◆ **Exercise**: A word-for-word copy of the data, with no images, is the required answer.

● ● ● ●

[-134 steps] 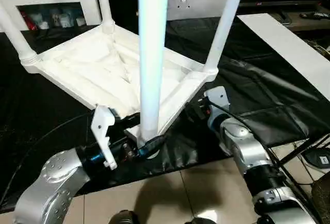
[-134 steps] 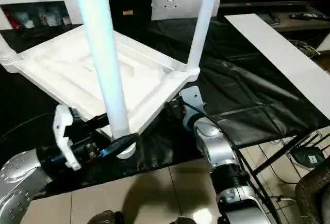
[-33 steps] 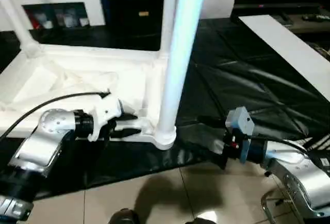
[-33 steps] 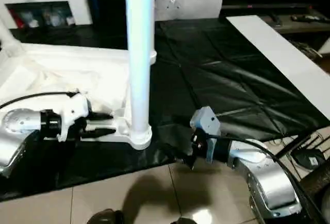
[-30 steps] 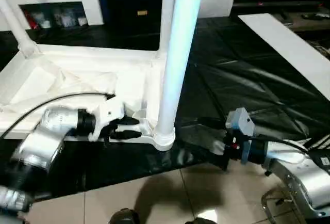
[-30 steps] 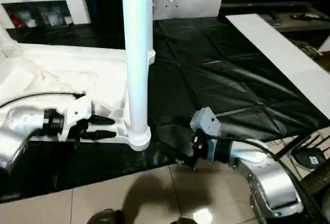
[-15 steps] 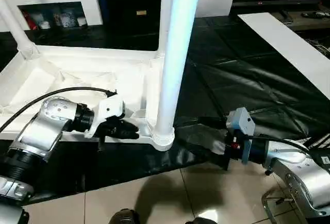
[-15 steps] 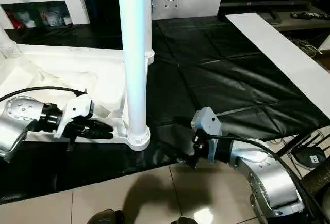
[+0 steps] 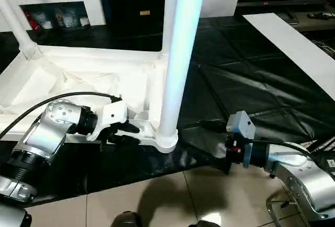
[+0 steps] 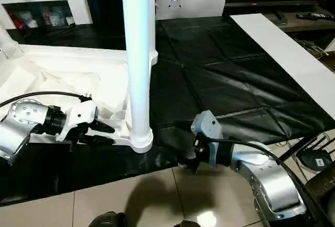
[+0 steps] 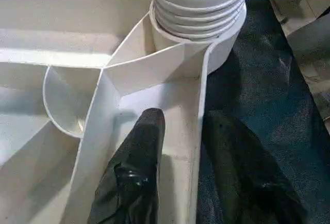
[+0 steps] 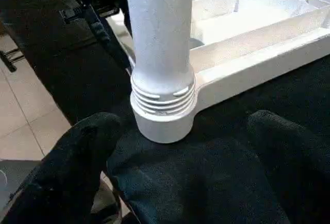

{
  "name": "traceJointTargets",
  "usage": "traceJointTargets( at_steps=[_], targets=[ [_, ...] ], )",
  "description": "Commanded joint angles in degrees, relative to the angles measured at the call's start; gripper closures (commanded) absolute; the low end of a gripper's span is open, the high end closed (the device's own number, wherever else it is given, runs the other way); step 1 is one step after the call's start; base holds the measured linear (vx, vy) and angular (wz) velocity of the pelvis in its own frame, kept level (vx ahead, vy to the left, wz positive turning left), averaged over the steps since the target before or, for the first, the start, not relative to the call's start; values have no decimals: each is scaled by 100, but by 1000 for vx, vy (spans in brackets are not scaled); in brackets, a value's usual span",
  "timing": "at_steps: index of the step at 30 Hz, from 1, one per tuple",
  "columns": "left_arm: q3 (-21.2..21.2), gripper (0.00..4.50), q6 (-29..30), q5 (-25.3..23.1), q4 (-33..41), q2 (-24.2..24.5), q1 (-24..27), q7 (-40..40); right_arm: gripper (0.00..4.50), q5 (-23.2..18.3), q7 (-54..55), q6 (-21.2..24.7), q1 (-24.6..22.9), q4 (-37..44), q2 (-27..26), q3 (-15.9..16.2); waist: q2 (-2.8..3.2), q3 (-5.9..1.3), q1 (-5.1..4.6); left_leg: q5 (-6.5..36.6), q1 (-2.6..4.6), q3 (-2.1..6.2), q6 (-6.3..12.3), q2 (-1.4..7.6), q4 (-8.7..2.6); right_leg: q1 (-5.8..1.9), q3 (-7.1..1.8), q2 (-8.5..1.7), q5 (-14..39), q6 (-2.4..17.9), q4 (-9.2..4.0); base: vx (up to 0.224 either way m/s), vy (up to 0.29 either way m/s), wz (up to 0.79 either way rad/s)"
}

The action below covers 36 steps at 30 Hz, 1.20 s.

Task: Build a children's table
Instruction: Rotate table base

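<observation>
Lying upside down on the black sheet, the children's table is carrying a leg in its near corner socket. Left gripper jaws are straddling its rim beside that socket, reopened after narrowing; right gripper jaws are gaping wide before it.

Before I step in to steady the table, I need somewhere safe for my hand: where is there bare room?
Free: the black sheet between the near leg and the white board. Crowded: the near corner socket, where the left gripper straddles the table top rim and the open right gripper waits beside it.
</observation>
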<state>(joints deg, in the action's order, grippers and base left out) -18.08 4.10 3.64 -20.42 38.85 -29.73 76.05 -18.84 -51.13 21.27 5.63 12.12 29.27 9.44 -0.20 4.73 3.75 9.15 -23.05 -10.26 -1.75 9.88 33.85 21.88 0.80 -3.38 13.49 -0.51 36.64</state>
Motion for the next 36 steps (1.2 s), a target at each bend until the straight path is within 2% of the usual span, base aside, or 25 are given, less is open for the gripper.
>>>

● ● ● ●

◆ **Exercise output**:
[-134 steps] 
[-134 steps] 
[-33 steps] 
[-33 steps] 
[-30 steps] 
[-30 steps] 
[-15 steps] 
[-15 steps] 
[+0 steps] 
[+0 steps] 
[+0 steps] 
[+0 steps] 

{
  "name": "traceJointTargets",
  "usage": "traceJointTargets( at_steps=[_], targets=[ [_, ...] ], )",
  "description": "Commanded joint angles in degrees, relative to the angles measured at the call's start; gripper closures (commanded) absolute; the low end of a gripper's span is open, the high end closed (the device's own number, wherever else it is given, runs the other way); step 1 is one step after the call's start; base holds the measured linear (vx, vy) and angular (wz) velocity of the pelvis in its own frame, kept level (vx ahead, vy to the left, wz positive turning left), averaged over the steps since the target before or, for the first, the start, not relative to the call's start; values have no decimals: each is scaled by 100, but by 1000 for vx, vy (spans in brackets are not scaled); in brackets, a value's usual span",
  "timing": "at_steps: index of the step at 30 Hz, from 1, one per tuple",
  "columns": "left_arm: q3 (-21.2..21.2), gripper (0.00..4.50), q6 (-29..30), q5 (-25.3..23.1), q4 (-33..41), q2 (-24.2..24.5), q1 (-24..27), q7 (-40..40); right_arm: gripper (0.00..4.50), q5 (-23.2..18.3), q7 (-54..55), q6 (-21.2..24.7), q1 (-24.6..22.9), q4 (-37..44), q2 (-27..26), q3 (-15.9..16.2); waist: q2 (-2.8..3.2), q3 (-5.9..1.3), q1 (-5.1..4.6); left_leg: q5 (-6.5..36.6), q1 (-2.6..4.6), q3 (-2.1..6.2), q6 (-6.3..12.3), q2 (-1.4..7.6), q4 (-8.7..2.6); right_leg: q1 (-5.8..1.9), q3 (-7.1..1.8), q2 (-8.5..1.7), q5 (-14..39), q6 (-2.4..17.9), q4 (-9.2..4.0); base: vx (up to 0.224 either way m/s), vy (up to 0.29 either way m/s), wz (up to 0.79 either way rad/s)"
}

The action below covers 36 steps at 30 Hz, 1.20 s.

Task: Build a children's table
Instruction: Rotate table base

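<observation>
Lying upside down on the black sheet, the children's table is carrying a leg in its near corner socket. Left gripper jaws are straddling its rim beside that socket, reopened after narrowing; right gripper jaws are gaping wide before it.

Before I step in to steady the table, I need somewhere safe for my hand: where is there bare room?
Free: the black sheet between the near leg and the white board. Crowded: the near corner socket, where the left gripper straddles the table top rim and the open right gripper waits beside it.
</observation>
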<state>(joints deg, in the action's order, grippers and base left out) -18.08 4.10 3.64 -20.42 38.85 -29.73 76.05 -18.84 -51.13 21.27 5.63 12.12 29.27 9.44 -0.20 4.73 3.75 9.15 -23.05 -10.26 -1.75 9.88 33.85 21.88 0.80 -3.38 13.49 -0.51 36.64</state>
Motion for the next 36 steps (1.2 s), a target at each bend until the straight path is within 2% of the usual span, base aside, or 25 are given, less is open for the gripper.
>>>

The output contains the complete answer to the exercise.